Berkeley Data Systems Inc., a firm founded two years ago by Silicon Valley emigre Joshua Coates, said Monday that GE had acquired its MozyPro backup system for PCs used by 300,000 GE employees worldwide.
Terms were not disclosed, but Berkeley Data spokesman Devin Knighton did not find fault with an Associated Press account that placed the contract's value at $10 million annually.
Calls to GE for confirmation were not returned.
Berkeley Data has made a splash since it was formed in 2005 to develop backup programs for PCs. The programs copy files and send them over the Internet to remote servers, which can send the information back if the PCs crash or some other accident occurs.
A year into its existence, Berkeley Data launched Mozy to help consumers protect documents, photos and videos on their PCs. Coates said more than 170,000 consumers now use Mozy software.
"We actually spent nearly zero on marketing," he said. "Our strategy was to build the best product in the world and, on the consumer side, to give it away for free. . . . On the Web, things spread like wildfire. It didn't take long for us to become the leader in the market."
Berkeley Data then released MozyPro earlier this year. The business-oriented counterpart to Mozy, it has been snapped up by 3,000 customer companies - with more in the offing, Coates said. But none are as large as GE.
"We're very pleased with how the market has received our technology," said Coates, noting his workforce has tripled in size the past four months and now has 25 full-time employees and a half-dozen part-timers.
Coates, 33, grew up in the San Francisco Bay area and studied large-scale parallel computer systems at the University of California at Berkeley. After working in a research laboratory, he operated his own computer storage company from 1999 to 2003.
"I'm kind of a Silicon Valley veteran," said Coates, who sold the company's intellectual property rights to Intel and then moved to Utah, where his wife had family. "I wanted to decompress and get out of Silicon Valley. It's beautiful [here] in the mountains. It's a low-stress environment. I wanted to take time out and figure out what comes next for me and my family."

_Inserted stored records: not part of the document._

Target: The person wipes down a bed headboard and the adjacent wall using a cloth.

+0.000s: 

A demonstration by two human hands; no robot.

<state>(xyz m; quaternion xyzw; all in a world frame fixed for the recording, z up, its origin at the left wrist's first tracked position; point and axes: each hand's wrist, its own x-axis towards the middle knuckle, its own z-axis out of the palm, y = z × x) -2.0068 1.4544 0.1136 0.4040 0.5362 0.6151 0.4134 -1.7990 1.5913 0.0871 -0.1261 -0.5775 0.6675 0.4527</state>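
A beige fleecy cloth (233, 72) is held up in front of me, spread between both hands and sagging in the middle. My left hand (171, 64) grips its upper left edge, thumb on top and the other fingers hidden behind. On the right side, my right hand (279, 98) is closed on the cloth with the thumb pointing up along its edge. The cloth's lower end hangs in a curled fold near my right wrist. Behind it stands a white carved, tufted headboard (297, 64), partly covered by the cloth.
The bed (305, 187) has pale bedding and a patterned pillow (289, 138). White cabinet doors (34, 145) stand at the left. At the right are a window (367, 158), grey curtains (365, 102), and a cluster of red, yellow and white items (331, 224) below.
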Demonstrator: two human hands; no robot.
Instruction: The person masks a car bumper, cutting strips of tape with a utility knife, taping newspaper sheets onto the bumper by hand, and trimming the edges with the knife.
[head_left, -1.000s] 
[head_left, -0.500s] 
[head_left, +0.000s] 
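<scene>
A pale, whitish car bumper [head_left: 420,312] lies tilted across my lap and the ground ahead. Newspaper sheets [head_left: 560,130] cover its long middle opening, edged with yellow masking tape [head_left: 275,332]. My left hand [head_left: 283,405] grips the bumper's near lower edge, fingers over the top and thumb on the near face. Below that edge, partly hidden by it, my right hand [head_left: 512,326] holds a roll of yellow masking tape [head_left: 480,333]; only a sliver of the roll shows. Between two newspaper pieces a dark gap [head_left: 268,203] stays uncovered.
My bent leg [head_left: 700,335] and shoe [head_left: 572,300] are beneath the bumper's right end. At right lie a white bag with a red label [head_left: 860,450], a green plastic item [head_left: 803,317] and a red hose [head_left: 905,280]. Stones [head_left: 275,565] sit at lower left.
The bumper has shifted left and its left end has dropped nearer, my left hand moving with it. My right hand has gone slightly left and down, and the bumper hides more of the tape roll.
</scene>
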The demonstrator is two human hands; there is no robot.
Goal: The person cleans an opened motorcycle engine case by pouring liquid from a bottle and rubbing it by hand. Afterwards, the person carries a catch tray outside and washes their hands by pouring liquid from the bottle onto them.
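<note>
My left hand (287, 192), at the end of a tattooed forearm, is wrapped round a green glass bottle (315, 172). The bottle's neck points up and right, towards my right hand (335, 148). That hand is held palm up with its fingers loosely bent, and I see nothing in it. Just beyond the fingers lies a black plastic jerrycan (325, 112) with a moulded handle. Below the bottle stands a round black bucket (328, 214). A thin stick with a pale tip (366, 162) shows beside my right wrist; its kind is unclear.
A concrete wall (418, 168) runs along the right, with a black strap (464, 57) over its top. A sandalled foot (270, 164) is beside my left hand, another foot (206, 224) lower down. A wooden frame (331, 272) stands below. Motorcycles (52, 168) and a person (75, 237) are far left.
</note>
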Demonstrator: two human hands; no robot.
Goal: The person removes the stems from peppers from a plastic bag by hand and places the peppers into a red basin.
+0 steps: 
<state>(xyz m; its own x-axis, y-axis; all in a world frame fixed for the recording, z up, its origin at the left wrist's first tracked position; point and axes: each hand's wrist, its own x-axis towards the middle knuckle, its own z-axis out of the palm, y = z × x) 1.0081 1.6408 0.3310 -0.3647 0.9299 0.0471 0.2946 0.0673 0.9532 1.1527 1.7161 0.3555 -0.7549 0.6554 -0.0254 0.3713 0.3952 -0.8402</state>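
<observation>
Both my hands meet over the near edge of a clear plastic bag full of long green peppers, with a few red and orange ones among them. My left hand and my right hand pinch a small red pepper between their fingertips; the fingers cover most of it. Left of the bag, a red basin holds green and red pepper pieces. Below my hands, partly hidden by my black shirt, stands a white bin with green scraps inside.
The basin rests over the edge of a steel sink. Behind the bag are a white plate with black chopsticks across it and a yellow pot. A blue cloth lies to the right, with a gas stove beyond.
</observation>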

Doing research on his own led to Berkeley Data.
"All businesses need remote backup. If you have a local backup and your office burns down or is robbed or flooded, your business is in big trouble. Most businesses that lose data from servers go out of business in a couple of years," he said. "Our system's data is encrypted. You're protected no matter where it goes, over the Internet or halfway around the world. There's no safer way to keep your data protected."
Coates' plan made sense to Novell co-founder Drew Major and venture capital firms Draper Fisher Jurvetson, of Menlo Park, Calif., and Wasatch Venture Fund, of Salt Lake City. They provided the startup cash.
"We've known Josh Coates for quite some time, and he's obviously an acclaimed technologist, a top leader in storage space," said Nick Efstratis, managing director of Wasatch Venture Fund and a Berkeley Data board member. "Josh is a guy who has built large storage systems in the past, in different locations and for different companies, and we knew he could build it if we funded him. He's done it."
The need was there, added Efstratis.
"This was a market that was not meeting its potential," he said, contending that existing systems were using antiquated technology. "But when Josh came to us a little over 1 1/2 years ago, his model was based on technology that was truly unique . . . that offered a much better user interface and user experience."
News of Berkeley Data's contract thrilled Utah Technology Council President Richard Nelson.
"This is fantastic news," he said, "but not at all surprising with the genius of Josh Coates and his team."